The city of Calgary is famous for the Calgary Stampede, a large agricultural fair and rodeo held every July. The Stampede officially bills itself as "The Greatest Outdoor Show on Earth". It features an internationally recognized rodeo competition, a midway, stage shows, agricultural competitions, chuckwagon races, First Nations exhibitions, and pancake breakfasts around the city. It is among the largest and most well known festivals in Canada. The event has a year history. In 2005, attendance at the 10-day rodeo and exhibition totaled 1,242,928, which set a new record.

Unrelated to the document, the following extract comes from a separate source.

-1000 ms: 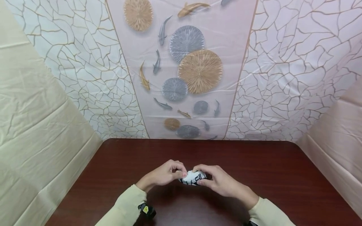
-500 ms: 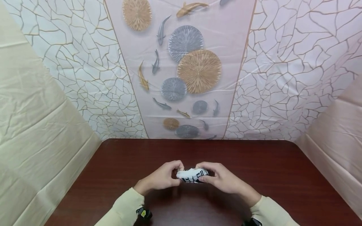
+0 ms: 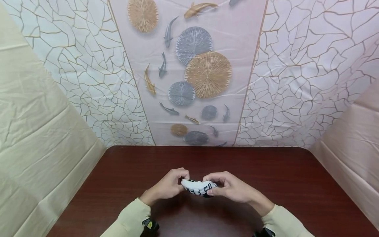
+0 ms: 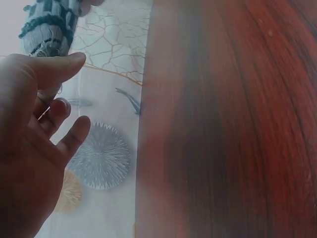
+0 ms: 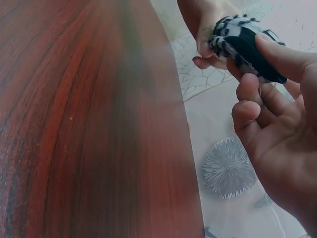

Attendance at the Stampede Parade (North America's second longest parade), which takes place downtown on opening day, is usually somewhere between 300,000 and 400,000. During Stampede Week, many of the city's residents dress in country attire, and many businesses decorate their stores and offices in western style.

===Lilac Festival===

The Lilac Festival is an annual street festival held in Calgary, Alberta. In 2005 it had an estimated 120,000 attendance. The festival takes place along the 13 blocks of 4th Street (between 13th Avenue South and Elbow Drive) in the Beltline and Mission neighborhoods.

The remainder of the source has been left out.